I’ll walk in every parade. Well, except for the white supremacist parade.

3 Responses to Q&A

  1. In my candidate research, you’re my favourite so far. I appreciate that you seem to be a practical rather than judgmental, with your stances on drug culture and sex workers (though the Rob Ford flogging could be put to rest with no complaints from me).

    I’d be even more confident to hear what I haven’t heard from any candidate so far though, and that’s a big loud Lorax championing of environmental protection, restoration, and the harmony (or, presently, total lack therof) between our economic system and the Earthly systems which are all that allow it to even exist; or as I call it, being responsible!

    Will you respond to the Toronto Environmental Alliance’s Green “Environmental Report Card”? (here’s 2010’s for reference: http://www.torontoenvironment.org/voteto/reportcard/mayoralcandidates).
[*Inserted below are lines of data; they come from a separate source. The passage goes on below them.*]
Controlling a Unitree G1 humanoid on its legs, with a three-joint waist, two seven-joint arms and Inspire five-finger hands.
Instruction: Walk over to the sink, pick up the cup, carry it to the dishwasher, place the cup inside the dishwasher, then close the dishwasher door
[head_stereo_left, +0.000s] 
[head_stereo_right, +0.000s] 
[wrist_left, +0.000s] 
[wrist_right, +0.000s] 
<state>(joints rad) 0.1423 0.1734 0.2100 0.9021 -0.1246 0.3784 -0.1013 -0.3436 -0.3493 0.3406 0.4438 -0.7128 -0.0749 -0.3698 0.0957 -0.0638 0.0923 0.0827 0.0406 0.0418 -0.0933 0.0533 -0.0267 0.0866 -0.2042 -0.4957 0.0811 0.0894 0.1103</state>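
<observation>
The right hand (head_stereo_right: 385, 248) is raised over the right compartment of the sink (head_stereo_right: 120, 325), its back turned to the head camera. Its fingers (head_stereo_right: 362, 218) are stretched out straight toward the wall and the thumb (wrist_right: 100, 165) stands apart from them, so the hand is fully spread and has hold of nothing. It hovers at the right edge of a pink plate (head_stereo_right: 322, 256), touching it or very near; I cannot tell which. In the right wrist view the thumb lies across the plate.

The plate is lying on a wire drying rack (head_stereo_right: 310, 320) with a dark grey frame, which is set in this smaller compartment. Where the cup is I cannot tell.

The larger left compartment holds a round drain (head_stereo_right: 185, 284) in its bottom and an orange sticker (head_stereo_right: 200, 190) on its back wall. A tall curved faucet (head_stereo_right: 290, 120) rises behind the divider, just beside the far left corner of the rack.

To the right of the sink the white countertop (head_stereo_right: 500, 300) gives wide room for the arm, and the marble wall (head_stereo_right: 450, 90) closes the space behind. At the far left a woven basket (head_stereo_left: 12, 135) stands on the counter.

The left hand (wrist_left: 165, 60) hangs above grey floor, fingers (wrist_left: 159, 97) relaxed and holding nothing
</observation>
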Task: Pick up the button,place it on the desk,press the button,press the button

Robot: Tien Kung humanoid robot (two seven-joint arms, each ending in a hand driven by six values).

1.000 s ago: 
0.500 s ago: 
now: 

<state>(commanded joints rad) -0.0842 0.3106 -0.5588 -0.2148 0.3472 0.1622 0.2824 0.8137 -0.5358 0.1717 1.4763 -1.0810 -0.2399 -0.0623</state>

I’ve noted your advocacy for improving Toronto’s cycling, and even better is flirting with the idea of car-free Queen St and others. It feels to me like a lot of people treat the “greenies” like an optional, disposable group, and that feels to me like a big, arrogant, ignorant nose and finger in the air to… well, the future of humanity as we hope it could continue to be.

    In recognition of the only partial power of the mayor to make tangible waves (my pie-in-the-sky would be a post-monetary system, but let’s be real…), I’d really like to hear you ‘speak for the trees’, especially if you win. Make them the darling that the LGBT* has been to public champions of progress, and you have my vote.

    All the best of luck!

    • Addendum: Perhaps take a leaf from Richard Underhill’s platform with respect to serious sustainability measures in the city? http://www.underhillformayor.com/platform/

      Looks like the musicians are leading the race (in attitude, if not popularity) to me! I need confirmation on my information for my transportation to a greener nation!

      • robbnotford says:

        Hi Jack, thanks so much for your thoughtful response and I appreciate you taking the time to research candidates. Surely the environment cannot be an afterthought; without it we have nothing else. Long-range vision is something not often taken politically, which is generally where most significant environmental concerns rest. They are not part of a 4-year electoral window/political strategy, and those who do incorporate the environment into their platform and working strategy are indeed breaking the economy-first mould and looking at Toronto’s place as a potential environmental leader. It’s simply being responsible to care about issues typically marginalized under the “green” umbrella (but I believe need to be far more mainstream).

        Just this week, for instance, I was at a consultation on the proposed expansion to the Island Airport and it was pleasant to hear “30 years, 50 years, 100 years” down the road being brought into the discussion — mostly by advocacy groups, but ones that are beginning to enter, or re-enter, the consciousness of political candidates.

        In the process of running for mayor, I’ve been able to have some great conversations and gather insights from folks like yourself on how Toronto can be better, and I’m always taking these ideas to heart when shaping my own ideas on them; as ideas are constantly evolving and refining as we look at how to translate them into practice.

        Best to you, and please write anytime. You’ve given me some things to look at.